YOUR GOAL => Quote, with no changes, the lines that run from the top of the material to the line with "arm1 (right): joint", both included.

DATA EXCERPT =>
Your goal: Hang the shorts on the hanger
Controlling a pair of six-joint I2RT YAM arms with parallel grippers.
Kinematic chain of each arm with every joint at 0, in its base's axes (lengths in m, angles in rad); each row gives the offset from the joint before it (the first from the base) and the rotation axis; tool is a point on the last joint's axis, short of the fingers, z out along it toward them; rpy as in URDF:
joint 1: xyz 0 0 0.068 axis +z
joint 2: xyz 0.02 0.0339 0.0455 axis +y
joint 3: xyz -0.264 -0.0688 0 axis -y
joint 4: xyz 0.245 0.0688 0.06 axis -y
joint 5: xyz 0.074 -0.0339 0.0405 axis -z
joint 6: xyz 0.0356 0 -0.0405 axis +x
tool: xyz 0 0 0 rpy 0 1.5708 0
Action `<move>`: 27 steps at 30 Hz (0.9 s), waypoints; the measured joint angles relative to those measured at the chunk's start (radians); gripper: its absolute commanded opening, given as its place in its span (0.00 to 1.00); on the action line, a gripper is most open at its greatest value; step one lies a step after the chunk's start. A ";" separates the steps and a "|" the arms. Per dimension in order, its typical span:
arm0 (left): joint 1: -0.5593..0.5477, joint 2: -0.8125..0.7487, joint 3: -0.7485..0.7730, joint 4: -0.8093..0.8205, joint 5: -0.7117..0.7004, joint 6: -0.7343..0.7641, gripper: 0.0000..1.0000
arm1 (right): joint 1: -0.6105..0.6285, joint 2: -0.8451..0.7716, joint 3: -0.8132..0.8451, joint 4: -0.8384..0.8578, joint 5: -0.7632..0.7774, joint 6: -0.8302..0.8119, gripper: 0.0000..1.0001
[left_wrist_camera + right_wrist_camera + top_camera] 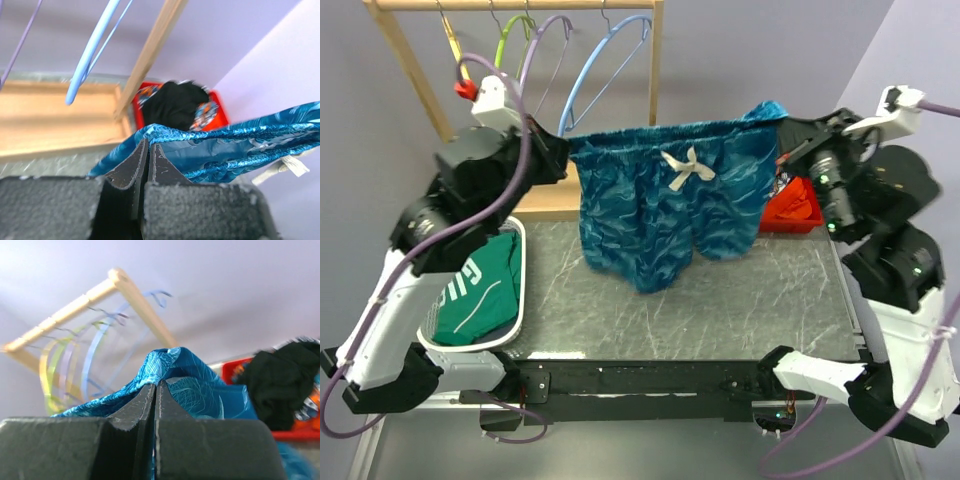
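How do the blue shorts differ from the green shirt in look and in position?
Colour: the shorts are shiny blue with a wavy teal pattern and a white drawstring; the green shirt is plain green with white lettering. Pose: the shorts hang spread in the air, their waistband gripped at its ends by the left gripper and the right gripper; the shirt lies crumpled in a white tray on the left. Both are garments.

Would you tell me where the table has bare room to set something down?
Bare grey tabletop lies beneath the held-up shorts, between the white tray and right arm. Crowded: green shirt fills the tray, black garment the red bin.
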 measured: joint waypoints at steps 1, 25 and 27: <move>-0.002 0.000 0.025 0.000 0.009 0.004 0.01 | 0.001 0.004 0.034 -0.007 -0.013 -0.001 0.00; 0.012 -0.221 -0.890 0.231 0.175 -0.135 0.60 | -0.023 -0.044 -1.117 0.251 -0.249 0.241 0.00; 0.012 -0.233 -0.861 0.230 0.175 -0.120 0.66 | -0.023 -0.045 -1.117 0.280 -0.254 0.241 0.00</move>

SOLUTION TO THE PROBLEM =>
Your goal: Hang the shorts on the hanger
Controlling a pair of six-joint I2RT YAM arms with parallel grippers.
Kinematic chain of each arm with every joint at 0, in its base's axes (lengths in m, angles in rad); each row gives the offset from the joint before it (the first from the base) and the rotation axis; tool is a point on the last joint's axis, short of the fingers, z out along it toward them; rpy as in URDF:
joint 1: xyz 0 0 0.068 axis +z
joint 2: xyz 0.02 0.0339 0.0455 axis +y
joint 3: xyz -0.264 -0.0688 0 axis -y
joint 4: xyz 0.245 0.0688 0.06 axis -y
joint 5: xyz 0.074 -0.0339 0.0405 axis -z
joint 6: xyz 0.0356 0 -0.0405 axis +x
tool: xyz 0 0 0 rpy 0 1.5708 0
Action `<move>`: 27 steps at 30 Hz (0.9 s), waypoints; the measured joint angles relative to those measured at the chunk's start (radians); gripper: its absolute commanded opening, given as its place in its span (0.00 to 1.00); on the action line, a gripper is most open at its greatest value; step one lies a step after the chunk's start. A ";" separates the steps and a "|" the arms. Per dimension in order, its typical span:
arm0 (left): joint 1: -0.5593..0.5477, joint 2: -0.8125..0.7487, joint 3: -0.7485..0.7730, joint 4: -0.8093..0.8205, joint 5: -0.7117..0.7004, joint 6: -0.7343..0.7641, gripper: 0.0000..1.0000
arm1 (right): joint 1: -0.6105..0.6285, joint 2: -0.8451..0.7716, joint 3: -0.8132..0.8451, joint 4: -0.8384..0.8578, joint 5: -0.7632..0.7774, joint 6: -0.8302..0.8119, gripper: 0.0000..1.0001

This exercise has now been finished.